Dosing Validation Study of Oral Testosterone Undecanoate (TU, LPCN 1021).

Inclusion Criteria

• Serum total T below 300 ng/dL based on 2 consecutive blood samples obtained between 6 and 10 AM, on two separate days at approximately the same time of day, following an appropriate washout of current androgen replacement therapy.
• Subjects should be diagnosed to be primary (congenital or acquired) or secondary hypogonadal (congenital or acquired).
• Naïve to androgen replacement or has discontinued current treatment and completed adequate washout of prior androgen therapy.
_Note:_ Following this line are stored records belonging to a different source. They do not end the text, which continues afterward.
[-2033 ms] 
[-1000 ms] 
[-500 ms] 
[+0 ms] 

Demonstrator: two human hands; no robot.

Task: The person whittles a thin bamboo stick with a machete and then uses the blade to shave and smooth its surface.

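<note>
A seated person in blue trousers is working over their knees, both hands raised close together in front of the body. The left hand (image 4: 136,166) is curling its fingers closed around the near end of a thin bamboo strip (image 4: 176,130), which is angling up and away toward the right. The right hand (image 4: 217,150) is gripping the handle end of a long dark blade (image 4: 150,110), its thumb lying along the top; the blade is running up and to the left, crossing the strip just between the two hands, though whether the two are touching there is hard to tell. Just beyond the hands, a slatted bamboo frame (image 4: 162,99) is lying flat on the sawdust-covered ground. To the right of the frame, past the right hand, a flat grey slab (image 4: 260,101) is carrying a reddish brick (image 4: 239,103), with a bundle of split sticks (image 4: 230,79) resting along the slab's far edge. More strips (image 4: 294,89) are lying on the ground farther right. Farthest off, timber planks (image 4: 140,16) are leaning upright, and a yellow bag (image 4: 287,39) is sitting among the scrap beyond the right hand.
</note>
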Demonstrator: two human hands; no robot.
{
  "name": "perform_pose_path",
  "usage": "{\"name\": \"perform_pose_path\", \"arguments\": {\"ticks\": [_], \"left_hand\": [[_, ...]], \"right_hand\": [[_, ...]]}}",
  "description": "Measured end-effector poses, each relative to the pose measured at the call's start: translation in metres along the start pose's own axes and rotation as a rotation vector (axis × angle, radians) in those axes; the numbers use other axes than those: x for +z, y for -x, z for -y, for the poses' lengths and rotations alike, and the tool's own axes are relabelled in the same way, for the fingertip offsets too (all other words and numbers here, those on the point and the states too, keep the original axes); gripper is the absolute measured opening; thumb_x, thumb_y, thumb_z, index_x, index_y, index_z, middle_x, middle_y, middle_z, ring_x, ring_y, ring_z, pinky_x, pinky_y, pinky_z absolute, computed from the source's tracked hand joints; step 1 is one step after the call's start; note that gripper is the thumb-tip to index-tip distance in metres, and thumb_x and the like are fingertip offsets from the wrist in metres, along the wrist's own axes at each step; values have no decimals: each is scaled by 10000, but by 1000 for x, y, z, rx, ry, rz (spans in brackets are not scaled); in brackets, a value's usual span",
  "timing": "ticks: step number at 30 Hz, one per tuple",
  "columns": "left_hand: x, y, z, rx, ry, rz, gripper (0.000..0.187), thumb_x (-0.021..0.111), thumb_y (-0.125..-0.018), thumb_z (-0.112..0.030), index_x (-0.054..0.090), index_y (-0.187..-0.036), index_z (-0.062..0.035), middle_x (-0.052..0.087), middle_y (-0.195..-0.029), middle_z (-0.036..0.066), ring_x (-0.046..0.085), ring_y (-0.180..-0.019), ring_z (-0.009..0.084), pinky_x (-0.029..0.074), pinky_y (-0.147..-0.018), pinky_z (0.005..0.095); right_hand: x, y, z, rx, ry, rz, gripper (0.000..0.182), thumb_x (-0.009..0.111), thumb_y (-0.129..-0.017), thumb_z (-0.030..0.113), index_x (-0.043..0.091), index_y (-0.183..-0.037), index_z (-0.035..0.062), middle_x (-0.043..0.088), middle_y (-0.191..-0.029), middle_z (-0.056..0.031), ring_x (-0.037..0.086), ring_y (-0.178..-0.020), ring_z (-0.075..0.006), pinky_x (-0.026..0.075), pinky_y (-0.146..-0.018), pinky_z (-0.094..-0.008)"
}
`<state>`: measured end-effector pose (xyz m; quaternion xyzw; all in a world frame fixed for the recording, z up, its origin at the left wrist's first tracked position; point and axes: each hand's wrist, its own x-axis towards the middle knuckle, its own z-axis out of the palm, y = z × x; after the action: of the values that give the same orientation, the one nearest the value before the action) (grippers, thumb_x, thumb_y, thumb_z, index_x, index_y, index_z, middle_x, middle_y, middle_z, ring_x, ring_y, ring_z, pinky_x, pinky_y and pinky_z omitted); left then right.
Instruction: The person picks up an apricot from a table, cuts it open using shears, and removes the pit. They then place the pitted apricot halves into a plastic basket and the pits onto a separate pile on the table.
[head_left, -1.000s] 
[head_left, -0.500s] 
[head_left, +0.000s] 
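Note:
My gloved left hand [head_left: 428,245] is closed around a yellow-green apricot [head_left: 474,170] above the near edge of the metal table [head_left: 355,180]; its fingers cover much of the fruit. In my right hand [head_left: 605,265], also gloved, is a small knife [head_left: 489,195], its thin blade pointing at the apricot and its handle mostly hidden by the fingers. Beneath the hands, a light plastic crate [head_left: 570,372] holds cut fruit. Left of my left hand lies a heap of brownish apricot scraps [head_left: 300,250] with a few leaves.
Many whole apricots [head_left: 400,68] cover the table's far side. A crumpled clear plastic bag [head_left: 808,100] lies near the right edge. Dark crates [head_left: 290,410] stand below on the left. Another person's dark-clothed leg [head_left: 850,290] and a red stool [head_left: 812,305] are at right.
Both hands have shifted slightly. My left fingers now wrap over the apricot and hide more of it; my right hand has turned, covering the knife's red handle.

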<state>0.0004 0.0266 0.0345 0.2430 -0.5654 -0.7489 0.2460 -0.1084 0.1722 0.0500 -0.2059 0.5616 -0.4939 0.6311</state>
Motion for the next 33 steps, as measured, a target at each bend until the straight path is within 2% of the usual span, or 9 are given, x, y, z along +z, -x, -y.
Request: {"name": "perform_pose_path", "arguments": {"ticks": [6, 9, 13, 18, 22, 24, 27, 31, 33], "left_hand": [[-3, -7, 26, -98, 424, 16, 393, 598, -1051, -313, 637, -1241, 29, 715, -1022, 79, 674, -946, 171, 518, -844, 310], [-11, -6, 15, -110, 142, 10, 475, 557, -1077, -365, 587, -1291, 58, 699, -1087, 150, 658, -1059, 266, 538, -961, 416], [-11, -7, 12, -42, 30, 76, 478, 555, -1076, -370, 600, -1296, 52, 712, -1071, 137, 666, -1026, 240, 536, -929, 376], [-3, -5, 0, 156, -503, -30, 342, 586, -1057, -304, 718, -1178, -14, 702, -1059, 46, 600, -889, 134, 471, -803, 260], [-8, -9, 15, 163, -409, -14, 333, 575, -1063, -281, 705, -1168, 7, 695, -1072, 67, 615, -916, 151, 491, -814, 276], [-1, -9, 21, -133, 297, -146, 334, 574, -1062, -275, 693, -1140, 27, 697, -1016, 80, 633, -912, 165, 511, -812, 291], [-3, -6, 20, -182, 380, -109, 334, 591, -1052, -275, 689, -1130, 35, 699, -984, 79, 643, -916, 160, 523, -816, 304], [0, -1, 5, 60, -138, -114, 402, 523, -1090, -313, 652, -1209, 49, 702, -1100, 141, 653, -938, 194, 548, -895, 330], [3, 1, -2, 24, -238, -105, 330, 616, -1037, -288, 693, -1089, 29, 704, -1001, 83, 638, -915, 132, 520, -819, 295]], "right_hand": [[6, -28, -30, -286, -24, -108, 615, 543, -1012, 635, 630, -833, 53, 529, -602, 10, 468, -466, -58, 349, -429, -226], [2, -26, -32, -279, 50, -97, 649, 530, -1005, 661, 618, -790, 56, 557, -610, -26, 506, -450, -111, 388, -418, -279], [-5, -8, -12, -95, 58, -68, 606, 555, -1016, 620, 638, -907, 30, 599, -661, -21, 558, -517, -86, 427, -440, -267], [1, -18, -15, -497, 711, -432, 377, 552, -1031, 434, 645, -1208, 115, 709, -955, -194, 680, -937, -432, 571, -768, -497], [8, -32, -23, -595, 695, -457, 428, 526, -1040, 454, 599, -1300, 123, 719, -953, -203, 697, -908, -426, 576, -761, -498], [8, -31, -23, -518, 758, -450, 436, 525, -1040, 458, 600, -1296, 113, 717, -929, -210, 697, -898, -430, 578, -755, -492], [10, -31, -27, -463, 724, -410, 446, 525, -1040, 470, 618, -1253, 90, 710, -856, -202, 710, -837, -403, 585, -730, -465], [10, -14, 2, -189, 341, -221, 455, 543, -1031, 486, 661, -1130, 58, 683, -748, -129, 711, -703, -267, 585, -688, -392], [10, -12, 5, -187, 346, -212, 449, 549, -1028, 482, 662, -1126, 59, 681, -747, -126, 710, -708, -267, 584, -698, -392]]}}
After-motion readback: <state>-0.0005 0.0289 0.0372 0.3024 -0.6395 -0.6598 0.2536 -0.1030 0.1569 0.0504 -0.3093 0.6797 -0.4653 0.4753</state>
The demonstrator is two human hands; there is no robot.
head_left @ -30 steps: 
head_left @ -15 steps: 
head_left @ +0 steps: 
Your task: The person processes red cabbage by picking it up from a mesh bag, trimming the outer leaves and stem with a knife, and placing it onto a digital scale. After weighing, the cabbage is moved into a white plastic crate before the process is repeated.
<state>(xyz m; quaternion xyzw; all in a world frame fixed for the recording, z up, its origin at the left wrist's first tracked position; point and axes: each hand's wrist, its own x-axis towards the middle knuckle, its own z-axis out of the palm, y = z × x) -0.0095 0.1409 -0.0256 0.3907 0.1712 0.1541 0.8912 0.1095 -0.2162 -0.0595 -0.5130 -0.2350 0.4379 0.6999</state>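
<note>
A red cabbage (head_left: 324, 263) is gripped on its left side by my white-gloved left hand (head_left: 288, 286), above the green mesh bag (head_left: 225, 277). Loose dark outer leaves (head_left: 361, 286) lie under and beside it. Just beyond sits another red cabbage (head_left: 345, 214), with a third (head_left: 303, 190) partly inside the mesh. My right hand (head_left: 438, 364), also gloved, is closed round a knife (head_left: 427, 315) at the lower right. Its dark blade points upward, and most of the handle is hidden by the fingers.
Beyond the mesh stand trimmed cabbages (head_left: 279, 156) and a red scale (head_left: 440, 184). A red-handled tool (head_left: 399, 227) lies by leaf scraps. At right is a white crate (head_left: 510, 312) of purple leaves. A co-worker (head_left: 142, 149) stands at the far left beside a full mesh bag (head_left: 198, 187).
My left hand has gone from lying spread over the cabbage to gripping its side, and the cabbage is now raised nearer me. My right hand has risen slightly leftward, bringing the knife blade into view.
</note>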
Washout must be completed prior to collection of baseline serum T samples to determine study eligibility.

Exclusion Criteria

• History of significant sensitivity or allergy to androgens, or product excipients.
• Clinically significant findings in the pre-study examinations including abnormal breast examination requiring follow-up.
• Abnormal prostate digital rectal examination (DRE) with palpable nodule(s).
• Subjects with symptoms of moderate to severe benign prostatic hyperplasia.
• Clinically significant abnormal laboratory value, in the opinion of the investigator, in serum chemistry, hematology, or urinalysis
• Positive test result for hepatitis A virus immunoglobulin M (HAV-IgM), hepatitis B surface antigen (HBsAg) or hepatitis C virus antibody (HCV Ab) or human immunodeficiency virus antibodies (HIV Ab).
• History of gastric surgery, cholecystectomy, vagotomy, bowel resection or any surgical procedure that might interfere with gastrointestinal motility, pH or absorption.
• History of any clinically significant illness, infection, or surgical procedure within 1 month prior to study drug administration.
• History of stroke or myocardial infarction within the past 5 years.
• History of or current or suspected prostate or breast cancer.
• History of untreated and severe obstructive sleep apnea.
• History of long QT syndrome (QTc > 450) or unexplained sudden death in a first degree relative (parent, sibling, or child).